54. Хасид унаследовал семьдесят пять центов

Понурив голову, я шагнул к «Доджу» и снова — в который раз! — поправил в кузове Нателу.

Потом поручил себе добыть квортер для телефона. Поднял с земли грязную паклю, намотал её на конец бруска и, дождавшись красного света, шагнул к ближайшей машине.

Водитель мотнул лысой головой и включил дворники: не подходи! Другой качнул мизинцем и тоже врубил дворники. Никто меня к стеклу не подпускал.

Я сбил себе чуб на брови, насупил их и откинул челюсть. По-прежнему не соглашались. Должно быть, приняли меня за декадента.

Тогда я решил убрать из взгляда подобие осмысленности. Потом расстегнул на груди сорочку, открывшую вид на густую рассаду, а в голову свою впустил помышление о человеке.

Водители забеспокоились. Первый, с лысой головой, остановил дворники. Окрылённый успехом, я взбил воротник на куртке и теперь уже — со скоростью компьютера — пробежался мыслью по всем категориям человечества: консерваторам и либералам, ебачам и импотентам, прагматистам и романтикам. Пробежку завершил помышлением о себе.

Взгляд, видимо, вышел эффектный: в уважительном страхе предо мной дворники попрятались в гнёзда в основании ветровых стёкол, отливавших, однако, кристально чистым светом.
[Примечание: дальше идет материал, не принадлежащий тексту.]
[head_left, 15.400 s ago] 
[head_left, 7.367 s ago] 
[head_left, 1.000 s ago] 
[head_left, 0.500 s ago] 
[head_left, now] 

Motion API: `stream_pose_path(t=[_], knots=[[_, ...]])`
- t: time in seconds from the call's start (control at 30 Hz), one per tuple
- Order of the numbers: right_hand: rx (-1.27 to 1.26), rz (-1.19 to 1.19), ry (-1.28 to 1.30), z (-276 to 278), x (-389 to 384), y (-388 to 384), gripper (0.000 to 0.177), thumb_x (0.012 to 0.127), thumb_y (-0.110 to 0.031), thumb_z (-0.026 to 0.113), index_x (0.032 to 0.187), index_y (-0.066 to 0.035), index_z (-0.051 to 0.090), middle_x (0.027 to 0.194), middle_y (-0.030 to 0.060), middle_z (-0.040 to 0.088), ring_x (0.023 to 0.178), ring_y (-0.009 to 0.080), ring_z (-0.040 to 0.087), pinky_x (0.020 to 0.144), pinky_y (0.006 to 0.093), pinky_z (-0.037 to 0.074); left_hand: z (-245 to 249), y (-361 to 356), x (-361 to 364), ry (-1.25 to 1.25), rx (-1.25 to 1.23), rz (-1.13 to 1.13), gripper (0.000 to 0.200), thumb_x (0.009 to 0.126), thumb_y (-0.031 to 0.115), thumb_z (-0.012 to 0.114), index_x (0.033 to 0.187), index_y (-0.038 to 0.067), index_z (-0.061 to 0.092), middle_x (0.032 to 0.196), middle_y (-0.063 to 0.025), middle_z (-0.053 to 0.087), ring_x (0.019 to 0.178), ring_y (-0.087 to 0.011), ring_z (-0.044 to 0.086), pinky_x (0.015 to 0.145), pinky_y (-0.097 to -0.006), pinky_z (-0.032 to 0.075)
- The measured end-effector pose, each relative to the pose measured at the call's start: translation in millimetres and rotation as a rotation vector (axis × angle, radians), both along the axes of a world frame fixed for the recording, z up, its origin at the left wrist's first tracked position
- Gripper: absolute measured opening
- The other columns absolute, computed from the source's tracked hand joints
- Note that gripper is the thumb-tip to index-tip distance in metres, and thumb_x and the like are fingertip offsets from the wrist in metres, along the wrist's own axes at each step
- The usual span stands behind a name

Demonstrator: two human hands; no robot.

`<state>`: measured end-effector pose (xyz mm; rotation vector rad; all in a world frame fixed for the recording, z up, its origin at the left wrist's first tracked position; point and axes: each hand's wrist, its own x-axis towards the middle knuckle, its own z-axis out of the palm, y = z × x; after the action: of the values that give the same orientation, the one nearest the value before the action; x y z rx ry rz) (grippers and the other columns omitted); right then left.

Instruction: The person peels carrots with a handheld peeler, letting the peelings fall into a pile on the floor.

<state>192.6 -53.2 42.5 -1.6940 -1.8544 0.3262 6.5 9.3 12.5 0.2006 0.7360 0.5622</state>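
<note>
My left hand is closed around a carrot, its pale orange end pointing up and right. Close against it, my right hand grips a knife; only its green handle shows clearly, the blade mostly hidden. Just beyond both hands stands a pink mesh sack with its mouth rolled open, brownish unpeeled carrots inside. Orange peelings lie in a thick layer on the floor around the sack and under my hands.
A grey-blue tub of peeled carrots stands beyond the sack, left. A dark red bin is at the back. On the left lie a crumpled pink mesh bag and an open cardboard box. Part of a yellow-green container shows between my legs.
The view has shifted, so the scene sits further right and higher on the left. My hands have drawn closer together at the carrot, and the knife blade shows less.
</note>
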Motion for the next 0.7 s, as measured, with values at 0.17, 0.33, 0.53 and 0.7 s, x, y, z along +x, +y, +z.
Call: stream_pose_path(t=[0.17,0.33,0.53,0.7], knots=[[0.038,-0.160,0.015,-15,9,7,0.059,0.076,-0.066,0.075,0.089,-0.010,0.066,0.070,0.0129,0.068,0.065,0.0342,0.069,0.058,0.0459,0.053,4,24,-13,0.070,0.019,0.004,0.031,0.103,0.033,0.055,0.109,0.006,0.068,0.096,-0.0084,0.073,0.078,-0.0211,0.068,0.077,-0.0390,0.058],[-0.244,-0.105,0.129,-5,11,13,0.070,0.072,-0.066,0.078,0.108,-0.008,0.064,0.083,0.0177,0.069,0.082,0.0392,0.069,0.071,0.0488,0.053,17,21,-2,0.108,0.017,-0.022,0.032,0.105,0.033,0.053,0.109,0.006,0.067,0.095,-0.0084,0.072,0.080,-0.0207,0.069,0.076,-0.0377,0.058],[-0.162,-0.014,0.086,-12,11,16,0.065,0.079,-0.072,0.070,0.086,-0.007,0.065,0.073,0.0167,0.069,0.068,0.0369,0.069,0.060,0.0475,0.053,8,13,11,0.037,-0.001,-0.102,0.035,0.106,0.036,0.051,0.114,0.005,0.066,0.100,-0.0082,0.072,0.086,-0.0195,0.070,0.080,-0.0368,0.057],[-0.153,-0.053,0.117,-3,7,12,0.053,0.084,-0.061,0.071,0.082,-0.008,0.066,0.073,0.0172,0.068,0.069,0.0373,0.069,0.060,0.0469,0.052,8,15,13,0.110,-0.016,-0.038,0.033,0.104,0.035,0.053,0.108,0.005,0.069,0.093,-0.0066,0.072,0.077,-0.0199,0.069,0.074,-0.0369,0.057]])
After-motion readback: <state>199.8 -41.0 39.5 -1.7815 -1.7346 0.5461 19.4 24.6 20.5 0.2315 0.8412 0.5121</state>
Рыская между машинами, я искал грязное стекло, и, приметив, наконец, пятнышко птичьего помёта на боковой створке серебристого «Ягуара», метнулся к нему. Створка с помётом крутанулась вокруг оси — и изнутри выглянул доллар. Вместе с ним пробился наружу тот напомаженный женский голос, который, подобно «Ягуару», тиражируют только в Британии:

— Сэр, не откажите в любезности забрать у меня этот доллар, но не трогать мою форточку! Благодарю вас!

— Мадам! — возразил я. — Ваша форточка загажена говном!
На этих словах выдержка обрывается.